Who knew? YouTube videos are good for laughs — and math

? When University of Central Florida junior Nicole Nissim got stumped in trigonometry, she checked out what was showing on YouTube.

Nissim typically scours the video-sharing Web site for clips of bands and comedy skits. But this time she wasn’t there to procrastinate on her homework. It turned out YouTube was also full of math videos.

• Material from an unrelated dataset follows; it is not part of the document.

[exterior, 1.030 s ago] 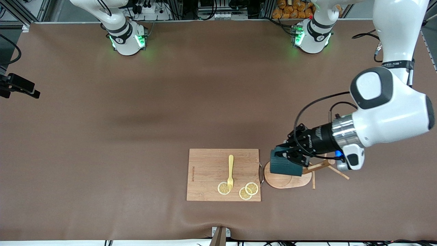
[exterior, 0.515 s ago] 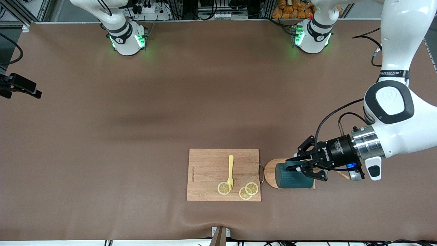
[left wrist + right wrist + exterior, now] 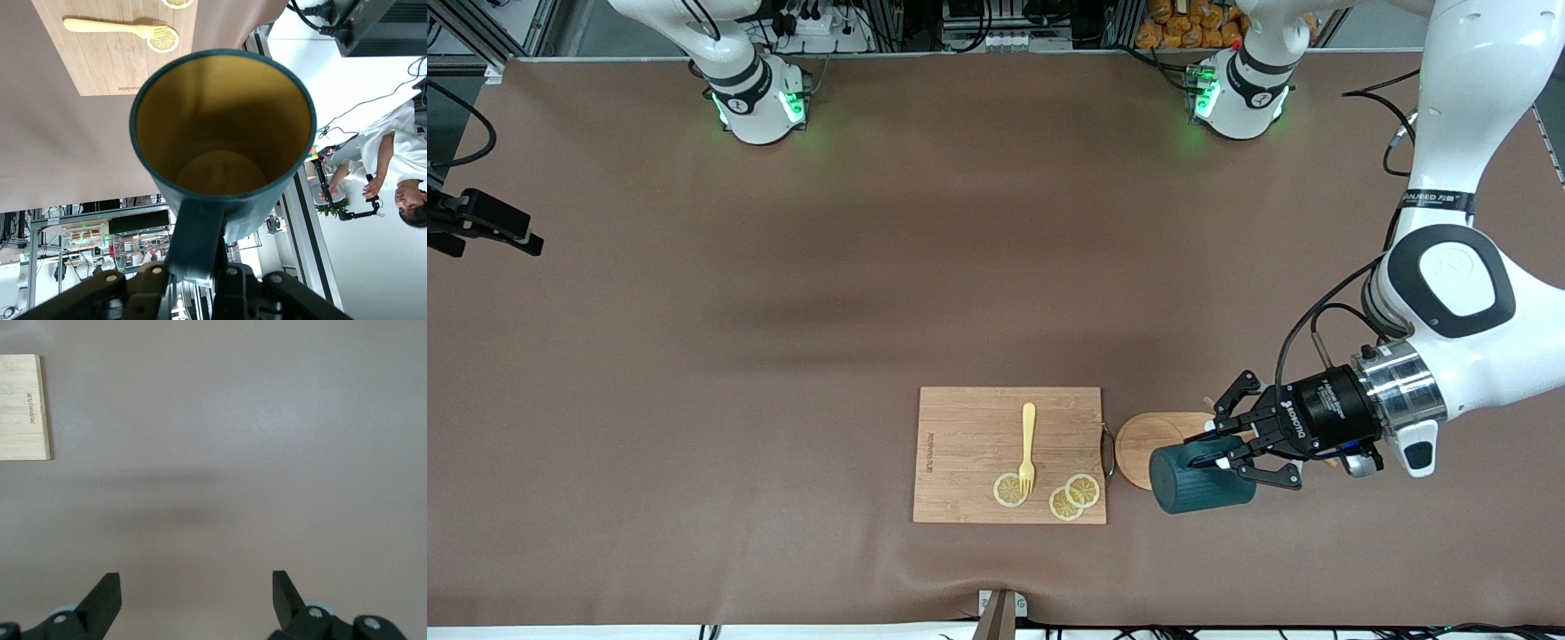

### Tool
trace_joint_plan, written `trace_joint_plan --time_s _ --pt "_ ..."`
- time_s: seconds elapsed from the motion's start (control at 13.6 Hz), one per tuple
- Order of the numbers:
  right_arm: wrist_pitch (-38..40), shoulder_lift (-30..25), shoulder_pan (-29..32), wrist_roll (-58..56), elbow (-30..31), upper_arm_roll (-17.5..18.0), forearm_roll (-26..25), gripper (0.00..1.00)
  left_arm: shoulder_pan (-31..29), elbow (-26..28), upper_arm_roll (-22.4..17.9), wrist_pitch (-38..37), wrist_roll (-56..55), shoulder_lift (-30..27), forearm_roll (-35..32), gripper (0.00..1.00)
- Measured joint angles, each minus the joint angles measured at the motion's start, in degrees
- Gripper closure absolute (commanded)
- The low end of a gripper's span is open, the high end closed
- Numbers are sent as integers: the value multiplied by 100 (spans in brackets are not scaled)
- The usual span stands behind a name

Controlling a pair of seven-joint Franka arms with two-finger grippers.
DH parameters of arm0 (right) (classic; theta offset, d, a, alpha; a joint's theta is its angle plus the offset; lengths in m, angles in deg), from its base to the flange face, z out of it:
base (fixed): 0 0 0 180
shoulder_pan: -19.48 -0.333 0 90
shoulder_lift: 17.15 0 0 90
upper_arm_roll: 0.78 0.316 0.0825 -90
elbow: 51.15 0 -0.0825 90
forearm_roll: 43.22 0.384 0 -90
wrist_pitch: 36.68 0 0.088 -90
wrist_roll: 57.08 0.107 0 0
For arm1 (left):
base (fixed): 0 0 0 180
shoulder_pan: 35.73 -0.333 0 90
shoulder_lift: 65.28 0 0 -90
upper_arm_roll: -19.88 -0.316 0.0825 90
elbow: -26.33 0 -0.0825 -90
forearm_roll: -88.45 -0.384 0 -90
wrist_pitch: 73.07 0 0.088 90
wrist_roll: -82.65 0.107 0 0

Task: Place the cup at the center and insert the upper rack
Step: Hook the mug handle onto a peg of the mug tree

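The dark teal cup point(image 3: 1196, 481) is held on its side by its handle in my left gripper point(image 3: 1234, 459), with its mouth toward the cutting board. It hangs over the edge of the mug tree's flat oval base point(image 3: 1144, 438) that is nearer to the front camera. The mug tree's post and pegs are mostly hidden by the gripper. In the left wrist view the cup point(image 3: 223, 127) shows its yellowish inside, and the left gripper point(image 3: 200, 277) is shut on the handle point(image 3: 197, 233). My right gripper point(image 3: 195, 590) is open and empty above bare table.
A wooden cutting board point(image 3: 969, 427) lies beside the mug tree base, toward the right arm's end. It carries a yellow fork point(image 3: 1028, 444) and three lemon slices point(image 3: 1082, 489). Its corner shows in the right wrist view point(image 3: 23, 407). A black camera mount point(image 3: 480, 222) sits at the table edge.
My left gripper has carried the cup off the mug tree, toward the front camera and slightly toward the left arm's end. More of the oval base now shows. The right arm has not moved.
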State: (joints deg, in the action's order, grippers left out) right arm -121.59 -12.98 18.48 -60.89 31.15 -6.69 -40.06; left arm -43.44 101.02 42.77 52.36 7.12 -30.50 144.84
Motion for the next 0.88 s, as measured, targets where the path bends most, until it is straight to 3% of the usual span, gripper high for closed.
trace_joint_plan --time_s 0.51,0.88 --pt "-23 0 -33 116 0 24 5 0 -113 280 0 35 28 8 21 100" --pt "-51 0 -26 701 0 270 5 0 -371 474 22 -33 286 6 49 100"
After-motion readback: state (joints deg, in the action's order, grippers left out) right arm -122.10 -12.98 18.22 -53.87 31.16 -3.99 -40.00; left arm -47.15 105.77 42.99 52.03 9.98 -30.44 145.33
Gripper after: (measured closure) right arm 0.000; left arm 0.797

After watching a couple, the psychology major says, she finally understood trig equations and how to make graphs.

“I was able to watch them at my own pace and if I didn’t get a concept, I could easily rewind it,” Nissim says. “It was a lot clearer once I watched the video.”

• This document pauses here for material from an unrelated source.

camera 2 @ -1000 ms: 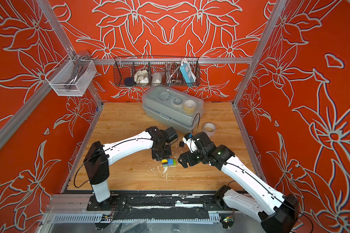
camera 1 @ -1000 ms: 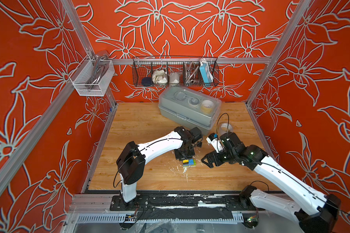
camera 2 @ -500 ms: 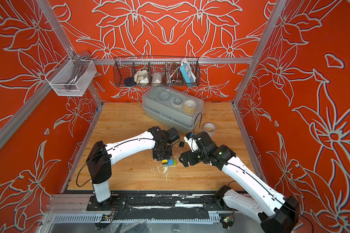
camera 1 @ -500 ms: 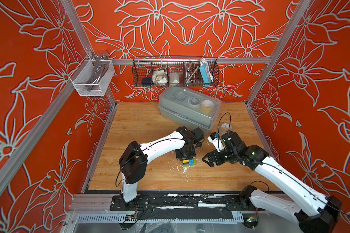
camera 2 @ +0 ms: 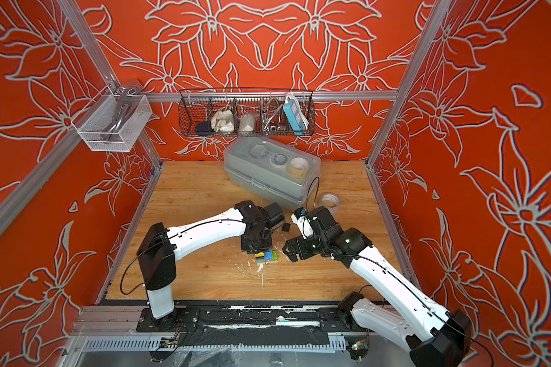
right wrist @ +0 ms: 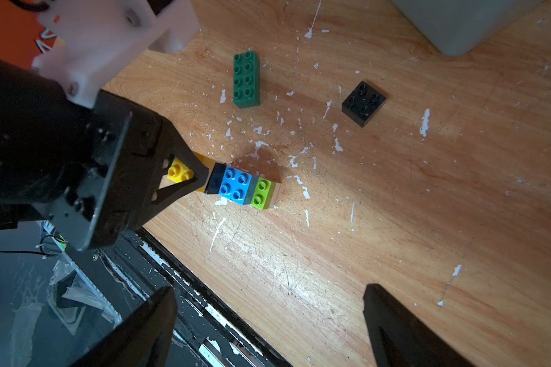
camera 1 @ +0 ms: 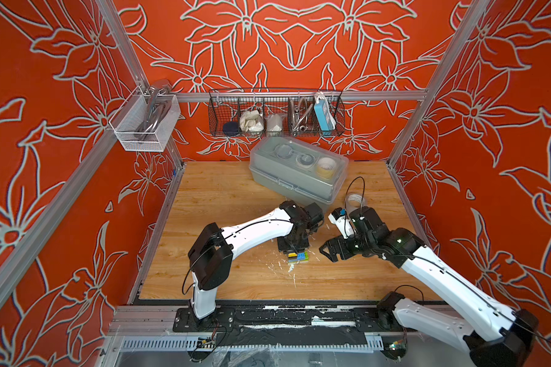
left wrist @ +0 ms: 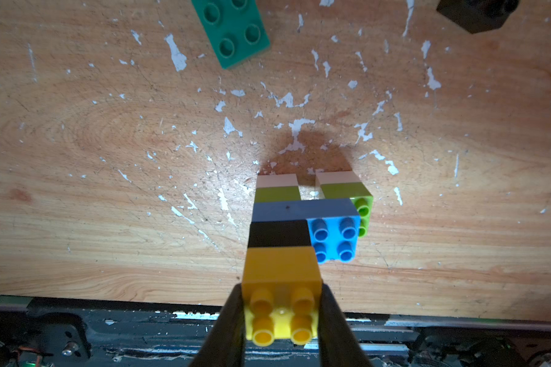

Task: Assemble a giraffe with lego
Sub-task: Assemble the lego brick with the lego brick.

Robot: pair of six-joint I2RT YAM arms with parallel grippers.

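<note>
now left jaws pinch the giraffe (left wrist: 287, 235), right jaws spread, tape roll (camera 1: 325, 166) inside grey box (camera 1: 287, 186).

1. Both top views: bright, even light; the frame posts (camera 1: 434, 78) splay outward toward the edges.
2. Left wrist view: light pools mid-counter (left wrist: 109, 152), corners dim; the giraffe (left wrist: 280, 235) throws a short, dark shadow.
3. Right wrist view: glare streaks the counter; near foreground dark, soft.
</note>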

YouTube is perhaps best known for its cavalcade of homemade performances and TV clips, but many people like Nissim are turning to it for free tutoring in math, science and other complicated subjects.

Math videos won’t rival the millions of hits garnered by laughing babies, but a YouTube tutorial on calculus integrals has been watched almost 50,000 times in the past year. Others on angular velocity and harmonic motion have gotten more than 10,000 views each.

The videos are appealing for several reasons, says Kim Gregson, an Ithaca College professor of new media. Students come to the videos when they’re ready to study and fully awake — not always the case for 8 a.m. calculus classes. And they can watch as many times as they need until they understand.

Viewer comments reflect that. On tutorials posted to YouTube by the not-for-profit Khan Academy, for example, reactions include: “Now why couldn’t my calc instructor explain it that simply?” and “I was just about to leave my physics course. You saved me.” One viewer went as far as to declare to the man behind the videos: “You are god of mathematics!!!”

YouTube’s potential for instruction is one reason Internet search leader Google Inc. bought the video site for $1.76 billion two years ago. Google founders Sergey Brin and Larry Page realized that certain search requests could be better fulfilled with how-to videos than with written explanations.